YOUR TASK: Retype the listing below exactly, beginning at the line that contains "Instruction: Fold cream" and ending with its last line.

AVAILABLE DATA:
**********
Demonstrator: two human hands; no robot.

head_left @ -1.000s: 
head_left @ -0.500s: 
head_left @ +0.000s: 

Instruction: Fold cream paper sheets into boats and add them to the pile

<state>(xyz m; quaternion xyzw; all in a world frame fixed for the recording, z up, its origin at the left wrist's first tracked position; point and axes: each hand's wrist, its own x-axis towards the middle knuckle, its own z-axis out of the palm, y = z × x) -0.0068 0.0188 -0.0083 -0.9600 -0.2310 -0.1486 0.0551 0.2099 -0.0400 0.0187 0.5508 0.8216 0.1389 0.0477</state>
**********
SOLUTION TO THIS PROBLEM:
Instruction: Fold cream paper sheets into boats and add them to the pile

<state>(xyz m; quaternion xyzw; all in a world frame fixed for the recording, z up, its origin at the left wrist's first tracked position; point and axes: each hand's wrist, its own x-axis towards the middle knuckle, its own z-axis out of the palm, y = z × x) -0.0068 0.0188 -0.0083 -0.9600 -0.2310 -0.1486 0.0551 0.2099 -0.0400 0.0187 0.5508 0.8216 0.1389 0.0477</state>

This answer has been written out in full.